Problem 8-23 Comprehensive Problem [LO8-1, LO8-2, LO8-3, LO8-5, LO8-6]

Lou Barlow, a divisional manager for Sage Company, has an opportunity to manufacture and sell one of two new products for a five-year period. His annual pay raises are determined by his division’s return on investment (ROI), which has exceeded 20% each of the last three years. He has computed the cost and revenue estimates for each product as follows:

  

Product A Product B
Initial investment:
Cost of equipment (zero salvage value) $ 250,000 $ 460,000
Annual revenues and costs:
Sales revenues $ 300,000 $ 400,000
Variable expenses $ 140,000 $ 190,000
Depreciation expense $ 50,000 $ 92,000
Fixed out-of-pocket operating costs $ 75,000 $ 55,000

  

The company’s discount rate is 18%.

  

Click here to view Exhibit 8B-1 and Exhibit 8B-2, to determine the appropriate discount factor using tables.

  

Required:

1. Calculate the payback period for each product. (Round your answers to 2 decimal places.)

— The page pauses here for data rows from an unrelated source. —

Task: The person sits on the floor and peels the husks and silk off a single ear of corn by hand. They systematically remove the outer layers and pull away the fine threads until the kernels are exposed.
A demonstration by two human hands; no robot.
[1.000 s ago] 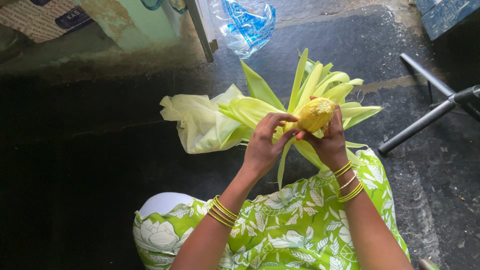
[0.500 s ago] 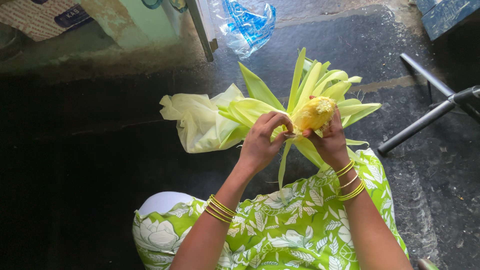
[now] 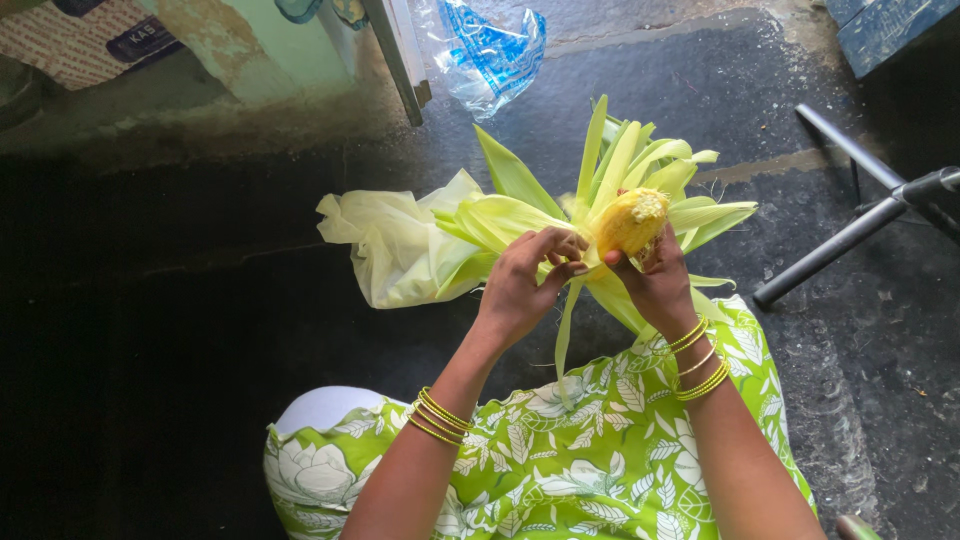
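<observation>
Head view: a corn cob (image 3: 632, 222) is gripped in the right hand (image 3: 662, 288), fingers wrapped closed round its lower part, with the yellow kernels bared at the tip. The cob is held above the lap, just over a spread of peeled-back husk leaves (image 3: 610, 170) that fan outward behind it. The left hand (image 3: 522, 285) is set just beside the cob, its fingers pinched narrow on a strip of husk (image 3: 566, 325) that trails down toward the green floral dress (image 3: 590, 460). Gold bangles (image 3: 440, 415) are worn on both wrists.

To the left of the leaves a pale green plastic bag (image 3: 395, 245) lies on the dark floor (image 3: 150, 350); a clear and blue plastic bag (image 3: 490, 45) lies further off, and a metal stand leg (image 3: 850, 240) crosses at the right.

The stripping is judged to go best when the cob is kept steady in the closed grip and each leaf is pinched near its base — then drawn down and away in one pull, so that it is torn off whole and the silk is lifted with it
</observation>
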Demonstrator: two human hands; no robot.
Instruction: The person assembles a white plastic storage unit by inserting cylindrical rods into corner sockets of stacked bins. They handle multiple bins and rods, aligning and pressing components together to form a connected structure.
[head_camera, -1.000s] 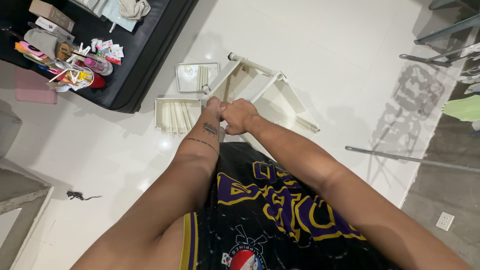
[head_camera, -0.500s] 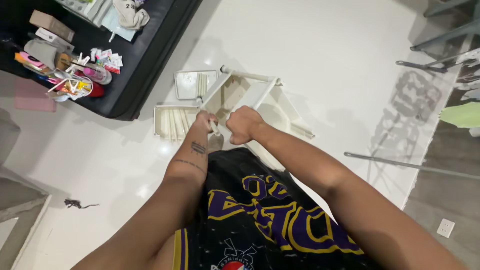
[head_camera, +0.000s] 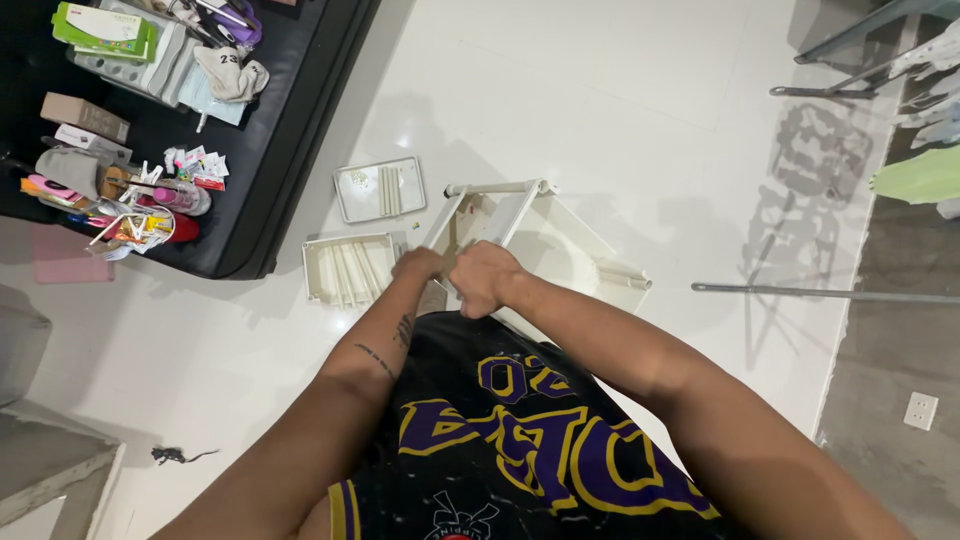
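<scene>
Big white floor (head_camera: 650, 90), black table (head_camera: 290, 130) far left. Centre stage, the cream plastic shelf frame (head_camera: 560, 245) lies tipped on the floor, only partly built. Both trays of tubes, near tray (head_camera: 350, 270) and far tray (head_camera: 380, 188), hold unused pieces. Left hand (head_camera: 420, 268) and right hand (head_camera: 485, 278) are both fisted tight on the frame's near edge.

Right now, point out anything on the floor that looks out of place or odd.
The white rack lies tipped on its side on the floor, both hands on its near end: left hand, right hand. Two trays of loose white parts sit beside it. A small dark scrap lies alone, lower left.
</scene>
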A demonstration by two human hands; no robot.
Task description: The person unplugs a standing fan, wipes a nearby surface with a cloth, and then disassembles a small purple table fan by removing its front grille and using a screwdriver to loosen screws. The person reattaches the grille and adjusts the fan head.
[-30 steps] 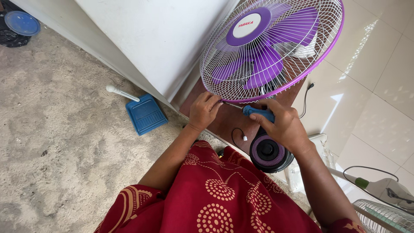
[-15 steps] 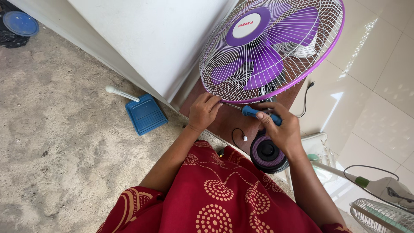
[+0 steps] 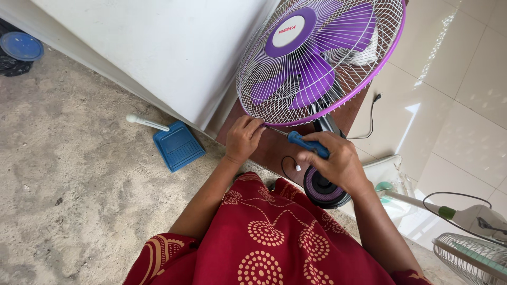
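Evidently steadying the work, the left hand pinches the lower rim of the purple fan, which stands at the brown board's near edge. The right hand grips a blue-handled screwdriver, tip aimed at that rim.

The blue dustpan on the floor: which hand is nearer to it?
Left. The left hand is at the fan's lower rim, just right of the dustpan; the right hand, holding the screwdriver, is farther right.
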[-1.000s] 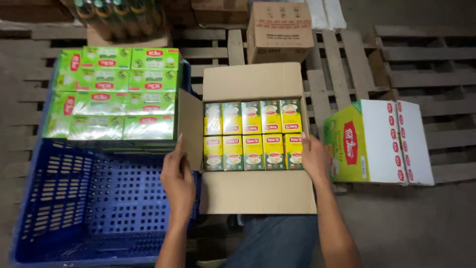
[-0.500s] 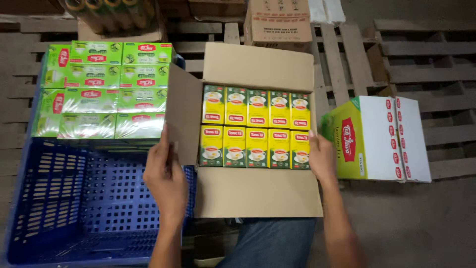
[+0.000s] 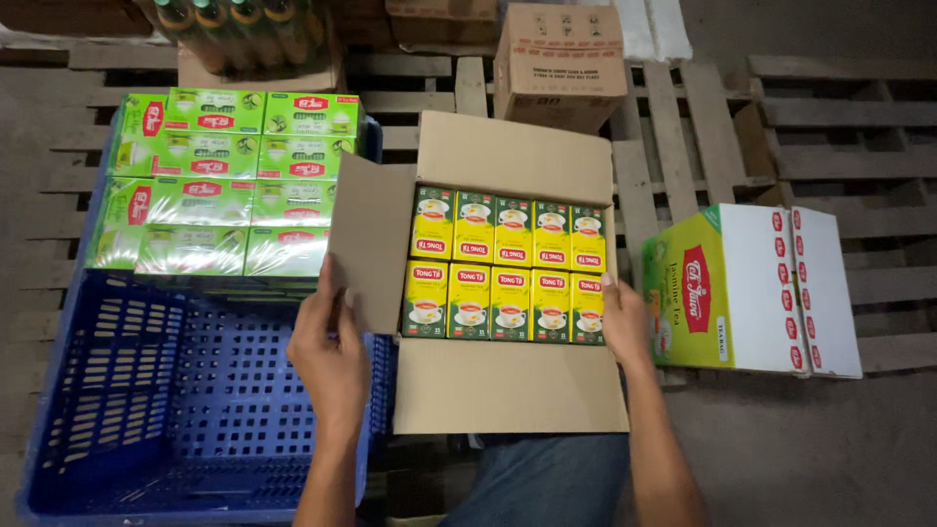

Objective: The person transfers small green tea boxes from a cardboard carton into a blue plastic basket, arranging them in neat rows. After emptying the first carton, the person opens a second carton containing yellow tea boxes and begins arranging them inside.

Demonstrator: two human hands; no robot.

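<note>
Here, left hand (image 3: 330,356) pinching the open carton's (image 3: 508,390) side flap, right hand (image 3: 625,327) pressed flat against its wall; probably heavy with yellow tea boxes (image 3: 503,271), floppy flaps, better gripped low at the sides.

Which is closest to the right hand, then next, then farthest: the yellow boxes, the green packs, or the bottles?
From the right hand:
1. Yellow boxes, touching it, in the open carton.
2. Green packs, left, in the blue crate.
3. Bottles, far top left.

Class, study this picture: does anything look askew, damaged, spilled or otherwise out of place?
Nothing is spilled or damaged. The yellow boxes sit in two neat rows inside the open carton. Only the white and green carton on the right lies tipped on its side.
</note>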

2. Calculate the net present value for each product. (Round discount factor(s) to 3 decimal places.)

3. Calculate the internal rate of return for each product. (Round percentage answers to 1 decimal place. i.e. 0.1234 should be considered as 12.3% and round discount factor(s) to 3 decimal places.)

4. Calculate the project profitability index for each product. (Round discount factor(s) to 3 decimal places. Round your answers to 2 decimal places.)

5. Calculate the simple rate of return for each product. (Round percentage answers to 1 decimal place. i.e. 0.1234 should be considered as 12.3%.)

6a. For each measure, identify whether Product A or Product B is preferred.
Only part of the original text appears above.